OM : Rulli, Greenwood, Aguerd… Ces révélations qui bouleversent la saison et font rêver les supporters

Depuis le début de la saison, l’Olympique de Marseille a vu émerger plusieurs individualités remarquables, notamment lors de cette première partie de championnat. Geronimo Rulli s’impose déjà comme la recrue phare de l’été 2024, affichant une sérénité et une autorité qui stabilisent toute la défense. Son influence dépasse le simple cadre technique, incarnant un leadership naturel.

Dans le couloir gauche, Emerson surprend par sa régularité et sa fiabilité, balayant les doutes nés de son passage à Lyon. Son apport défensif et ses montées tranchantes ont permis à l’OM de retrouver une stabilité sur ce flanc, reléguant Quentin Merlin au second plan.

Leonardo Balerdi, après des débuts hésitants, a gagné en assurance, même si le brassard de capitaine semble parfois lourd à porter. La présence de Nayef Aguerd à ses côtés s’avère déterminante, le Marocain étant tout simplement impérial. L’OM n’a pas connu la défaite avec Aguerd sur le terrain, et sa qualité de relance, notamment sur des passes longues, impressionne les observateurs.

Facundo Medina, quant à lui, n’a pas encore pu exprimer tout son potentiel, la faute à des blessures récurrentes. Cependant, son engagement quotidien et son énergie sont salués en interne, même si l’on attend encore de le voir à son meilleur niveau.

Benjamin Pavard, fidèle à sa réputation, s’est montré sérieux et appliqué. Sa capacité à se projeter et son expérience du haut niveau enrichissent le collectif marseillais, laissant présager une marge de progression intéressante pour la suite de la saison.

Au milieu, Pierre-Emile Höjbjerg a connu une adaptation délicate, mais ses dernières prestations témoignent d’une montée en puissance. Il a retrouvé de l’influence dans l’entrejeu et s’impose progressivement comme un élément clé du dispositif de Roberto De Zerbi. Matt O’Riley, quant à lui, s’est rapidement imposé comme le « cerveau » du projet, impressionnant par son volume de jeu et sa capacité à orienter les offensives.
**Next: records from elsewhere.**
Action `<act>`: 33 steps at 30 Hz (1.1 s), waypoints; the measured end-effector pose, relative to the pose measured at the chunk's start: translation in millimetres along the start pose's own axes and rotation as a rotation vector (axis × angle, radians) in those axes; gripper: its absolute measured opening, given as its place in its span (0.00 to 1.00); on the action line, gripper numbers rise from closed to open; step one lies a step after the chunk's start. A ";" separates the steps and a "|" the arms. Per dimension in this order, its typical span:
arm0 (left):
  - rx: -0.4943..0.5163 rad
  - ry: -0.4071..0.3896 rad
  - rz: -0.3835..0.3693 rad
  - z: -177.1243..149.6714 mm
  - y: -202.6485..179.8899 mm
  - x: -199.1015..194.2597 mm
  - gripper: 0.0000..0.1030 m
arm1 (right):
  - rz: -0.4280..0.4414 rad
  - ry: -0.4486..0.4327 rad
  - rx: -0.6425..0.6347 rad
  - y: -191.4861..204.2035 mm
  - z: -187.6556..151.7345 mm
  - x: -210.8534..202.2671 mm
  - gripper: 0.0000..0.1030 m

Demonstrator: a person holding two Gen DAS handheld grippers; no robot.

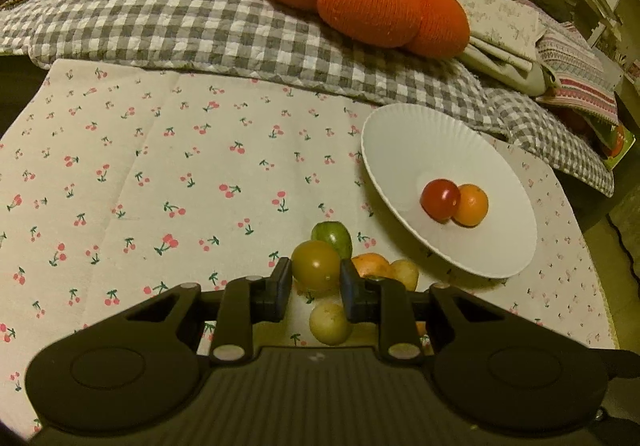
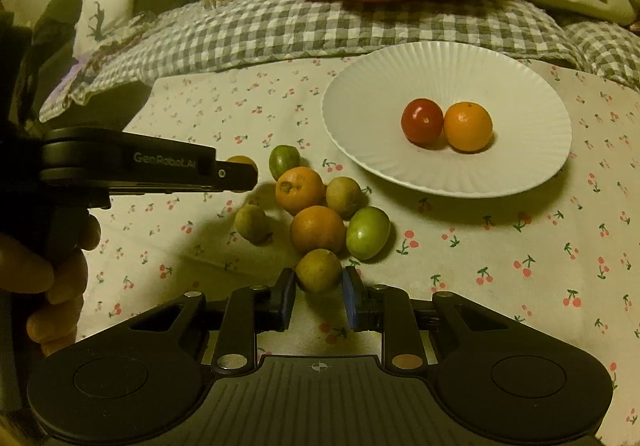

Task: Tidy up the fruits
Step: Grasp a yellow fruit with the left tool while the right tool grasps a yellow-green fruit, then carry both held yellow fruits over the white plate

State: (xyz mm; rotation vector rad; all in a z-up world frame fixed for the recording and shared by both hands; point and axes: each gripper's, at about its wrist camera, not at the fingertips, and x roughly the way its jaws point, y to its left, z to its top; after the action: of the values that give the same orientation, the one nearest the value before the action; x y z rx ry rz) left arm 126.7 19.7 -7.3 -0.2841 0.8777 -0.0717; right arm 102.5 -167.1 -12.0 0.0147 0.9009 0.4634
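Left claw: jaws part-open around an olive-brown tomato, pads beside it, contact not confirmed. Right claw: jaws open, a brownish-green fruit just ahead between the tips, not gripped. Fruit pile beyond; white plate ahead-right holds a red tomato and an orange. I judge the right claw nearer the plate.

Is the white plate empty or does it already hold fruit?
Not empty: the white plate holds a red tomato and an orange, touching side by side.
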 end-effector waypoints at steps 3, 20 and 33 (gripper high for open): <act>-0.002 -0.014 -0.010 1.9 -1.3 -4.5 0.23 | 0.004 -0.012 0.010 -2.9 1.6 -5.1 0.23; 0.044 -0.099 -0.112 3.0 -21.3 -16.6 0.23 | -0.001 -0.104 0.110 -35.0 17.9 -38.6 0.23; 0.252 -0.197 -0.189 -6.3 -64.8 -12.4 0.23 | -0.033 -0.153 0.186 -60.2 26.7 -51.3 0.23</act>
State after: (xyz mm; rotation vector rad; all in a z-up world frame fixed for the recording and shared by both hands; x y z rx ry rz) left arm 117.5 -41.6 16.0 -0.1345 0.6365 -0.3223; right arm 118.5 -236.8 31.0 0.2026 0.7898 0.3420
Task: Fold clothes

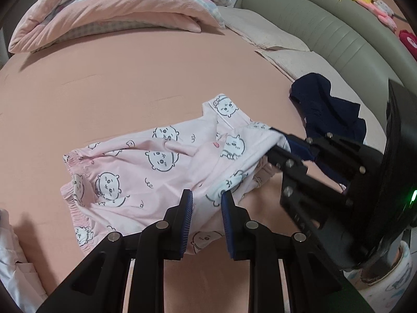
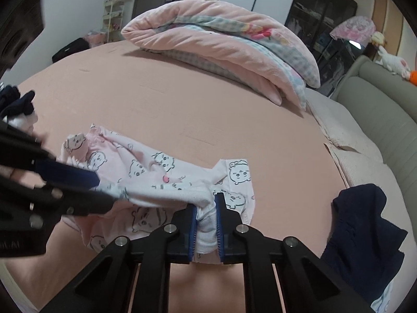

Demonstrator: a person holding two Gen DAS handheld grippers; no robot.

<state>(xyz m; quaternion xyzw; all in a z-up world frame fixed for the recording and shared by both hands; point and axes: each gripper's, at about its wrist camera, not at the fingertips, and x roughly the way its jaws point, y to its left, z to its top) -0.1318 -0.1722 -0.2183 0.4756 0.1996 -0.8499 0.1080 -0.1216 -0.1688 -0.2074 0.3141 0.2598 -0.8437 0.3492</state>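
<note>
While both of my grippers work on the pink cartoon-print garment (image 1: 156, 167), it lies rumpled on the peach bedsheet (image 1: 117, 83), roughly in the middle of the bed, with its elastic waistband toward the left of the left wrist view. My right gripper (image 2: 206, 219) is clamped on a bunched white-and-pink fold of that garment: in the right wrist view the cloth is squeezed between the two blue pads and bulges out above and below them. My left gripper (image 1: 207, 208) stands nearly together around another part of the same garment, with a ridge of pink fabric running up between its blue pads; from its own camera I read that as a grip on the cloth, and the right wrist view shows its tip buried in a twisted bit of fabric at the left. Between the two grippers the garment is pulled into a loose rope-like roll, lifted a little off the sheet, while the rest sags flat.

A dark navy garment (image 1: 328, 112) lies crumpled on the sheet to the right, near the grey padded headboard (image 1: 325, 34), apart from the pink one. A folded pink quilt (image 2: 221, 44) sits at the far side of the bed. Some white cloth (image 1: 15, 255) shows at the left edge of the left wrist view.
</note>
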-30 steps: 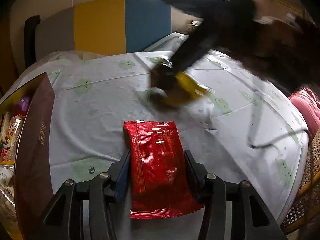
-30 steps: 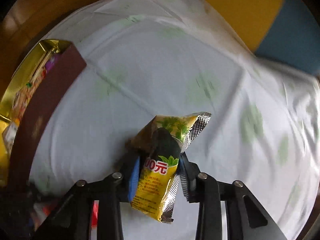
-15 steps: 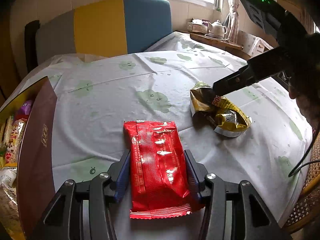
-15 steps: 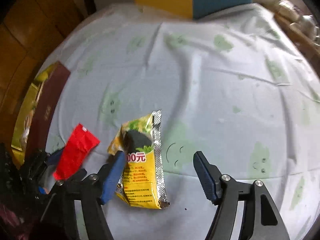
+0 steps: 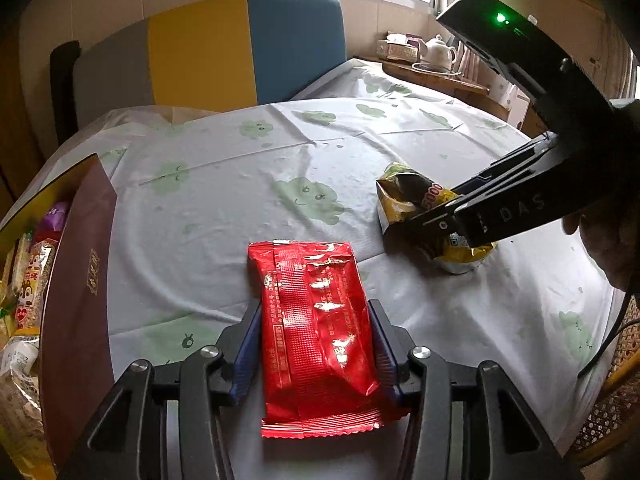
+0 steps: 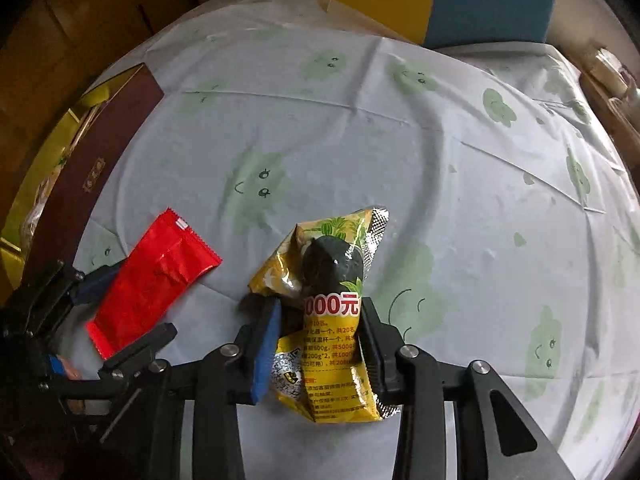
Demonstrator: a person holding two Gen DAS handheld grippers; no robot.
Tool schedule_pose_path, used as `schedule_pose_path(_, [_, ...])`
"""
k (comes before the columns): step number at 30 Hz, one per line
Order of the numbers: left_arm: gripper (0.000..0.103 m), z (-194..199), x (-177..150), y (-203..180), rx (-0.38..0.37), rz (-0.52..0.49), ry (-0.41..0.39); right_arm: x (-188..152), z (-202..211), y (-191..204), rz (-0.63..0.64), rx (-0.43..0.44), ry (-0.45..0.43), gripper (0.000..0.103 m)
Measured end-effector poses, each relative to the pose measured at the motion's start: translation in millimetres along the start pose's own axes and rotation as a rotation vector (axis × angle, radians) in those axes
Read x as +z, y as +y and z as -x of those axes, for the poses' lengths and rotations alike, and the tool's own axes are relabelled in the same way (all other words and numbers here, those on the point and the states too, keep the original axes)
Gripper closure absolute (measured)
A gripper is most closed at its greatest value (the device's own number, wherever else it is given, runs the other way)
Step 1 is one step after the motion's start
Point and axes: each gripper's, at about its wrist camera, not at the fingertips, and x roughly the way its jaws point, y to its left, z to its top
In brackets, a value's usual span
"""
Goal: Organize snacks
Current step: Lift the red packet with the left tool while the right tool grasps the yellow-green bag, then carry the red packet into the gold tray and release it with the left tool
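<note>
- The red snack packet (image 5: 316, 332) lies flat on the tablecloth (image 5: 224, 208), its long axis running between the two fingers of the left gripper (image 5: 314, 340).
- Both blue-padded fingers (image 5: 246, 344) of that gripper sit against the packet's long edges, so the gripper stands at about half width, closed on the packet; the crimped near end of the packet sticks out toward the camera.
- From the right wrist view the same packet (image 6: 154, 284) shows to the left, with the left gripper (image 6: 88, 300) at its lower end.
- The yellow snack bag (image 6: 332, 312), with a dark oval item printed or showing through its front, lies on the cloth to the right of the red packet, well apart from it.
- The right gripper (image 6: 320, 344) straddles the yellow bag at its middle; its jaws are closing, the right finger touches the bag's edge, and the blue pad (image 6: 266, 356) on the left appears just at the crumpled side.
- In the left wrist view the right gripper (image 5: 424, 224) comes down from the upper right onto the yellow bag (image 5: 408, 200).
- A brown-sided box (image 5: 76, 280) with a gold lining stands at the table's left edge, holding several other packets (image 5: 28, 280).
- Behind the table stands a chair back (image 5: 224, 48) in grey, yellow and blue; a white teapot (image 5: 440, 50) sits on a side ledge by the window.
</note>
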Motion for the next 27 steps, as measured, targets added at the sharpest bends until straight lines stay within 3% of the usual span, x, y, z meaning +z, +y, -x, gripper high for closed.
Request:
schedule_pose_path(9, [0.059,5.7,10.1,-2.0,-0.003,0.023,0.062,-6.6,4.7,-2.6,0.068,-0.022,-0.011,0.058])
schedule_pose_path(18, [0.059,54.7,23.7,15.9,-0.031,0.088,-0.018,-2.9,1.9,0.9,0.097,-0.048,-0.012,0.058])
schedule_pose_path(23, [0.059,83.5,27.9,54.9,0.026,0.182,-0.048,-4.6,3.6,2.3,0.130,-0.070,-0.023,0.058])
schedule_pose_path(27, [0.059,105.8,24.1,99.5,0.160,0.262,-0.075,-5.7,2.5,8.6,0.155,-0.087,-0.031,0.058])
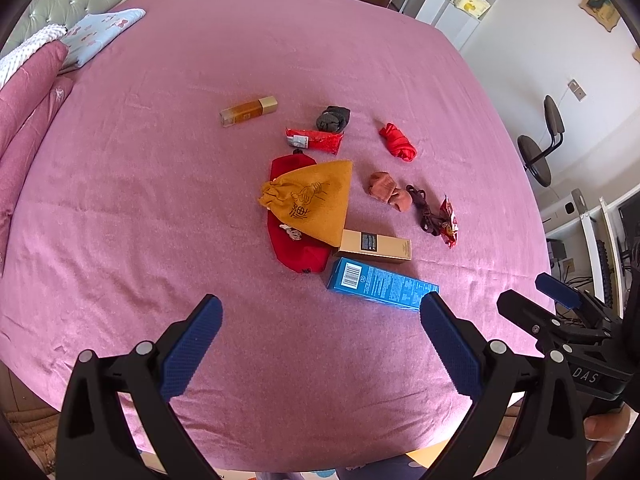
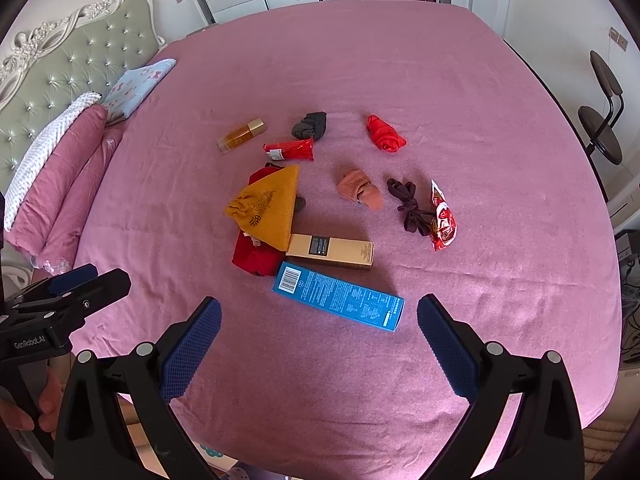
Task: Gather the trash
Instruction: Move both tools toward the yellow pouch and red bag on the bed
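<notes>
Both jaws gape wide, empty, low in frame: left gripper (image 1: 320, 312), right gripper (image 2: 318, 316). Between the right gripper's fingers lies a blue box (image 2: 338, 296); a tan box (image 2: 332, 251) touches it above; a red wrapper (image 2: 442, 222) lies right of center on the pink bedsheet (image 2: 440, 88).

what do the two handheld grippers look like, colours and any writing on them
Both match: the left gripper and right gripper have black plastic frames with silver rivets at the joints, and two fingers faced with dark blue, grid-textured pads. Seen from the other camera, the left body reads "GenRobot.AI" in white; the right shows "DAS". No cables or sleeves are visible.
</notes>
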Demonstrator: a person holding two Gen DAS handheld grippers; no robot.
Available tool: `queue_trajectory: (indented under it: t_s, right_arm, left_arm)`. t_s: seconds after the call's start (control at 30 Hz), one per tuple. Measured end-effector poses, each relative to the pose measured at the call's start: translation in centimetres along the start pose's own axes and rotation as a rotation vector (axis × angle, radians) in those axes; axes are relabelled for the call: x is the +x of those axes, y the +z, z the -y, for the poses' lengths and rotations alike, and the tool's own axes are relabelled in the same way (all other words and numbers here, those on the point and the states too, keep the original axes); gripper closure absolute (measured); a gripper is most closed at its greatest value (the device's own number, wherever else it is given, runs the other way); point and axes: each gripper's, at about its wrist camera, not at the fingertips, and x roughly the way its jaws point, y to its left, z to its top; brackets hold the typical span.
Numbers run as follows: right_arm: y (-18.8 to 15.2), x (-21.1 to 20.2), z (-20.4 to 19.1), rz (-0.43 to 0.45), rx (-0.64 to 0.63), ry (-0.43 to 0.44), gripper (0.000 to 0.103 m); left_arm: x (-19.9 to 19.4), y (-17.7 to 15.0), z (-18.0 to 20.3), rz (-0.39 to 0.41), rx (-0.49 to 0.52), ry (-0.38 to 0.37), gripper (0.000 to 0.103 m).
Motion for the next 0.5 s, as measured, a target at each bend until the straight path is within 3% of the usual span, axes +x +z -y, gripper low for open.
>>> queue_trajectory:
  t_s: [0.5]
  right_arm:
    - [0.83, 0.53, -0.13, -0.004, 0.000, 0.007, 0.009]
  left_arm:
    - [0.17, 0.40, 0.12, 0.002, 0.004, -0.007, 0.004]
Angel Gomes, arrivé libre, peine encore à pleinement convaincre malgré un but splendide inscrit en septembre. Son potentiel demeure évident, mais il doit encore franchir un cap pour s’imposer comme un titulaire indiscutable.

Timothy Weah a déjoué les pronostics en s’imposant comme un atout polyvalent, notamment lors de la rencontre à Madrid où il a brillé. Sa capacité à s’adapter à différents rôles en fait un pion précieux pour l’effectif olympien.

Mason Greenwood, lui, séduit par son engagement et son efficacité. S’il continue sur cette lancée, il pourrait rapidement devenir l’idole du Vélodrome, tant il incarne l’esprit de combativité cher au public marseillais.

Amine Gouiri traverse une période de doute, mais son but à Metz pourrait marquer un tournant. Son influence dans le jeu reste perceptible, même si l’on attend de lui davantage de constance et de réalisme devant le but.

Igor Paixao laisse entrevoir de belles promesses, notamment par ses appels en profondeur et sa frappe spontanée. Il doit cependant confirmer face à des défenses regroupées, un défi récurrent pour les attaquants marseillais.

Pierre-Emerick Aubameyang, malgré ses 36 ans, affiche une fraîcheur et une efficacité remarquables. Son expérience et sa régularité font de lui un exemple pour le vestiaire, et son enthousiasme communicatif est salué par tous.

Enfin, Amir Murillo, après une saison précédente convaincante, connaît une période plus irrégulière. Moins rassurant défensivement, il demeure toutefois incisif, comme en témoigne sa prestation à Strasbourg.

Ce panorama des performances individuelles à la trêve confirme que l’OM, sous la houlette de De Zerbi, dispose d’un effectif riche et compétitif, capable de viser haut si chacun parvient à exprimer son plein potentiel.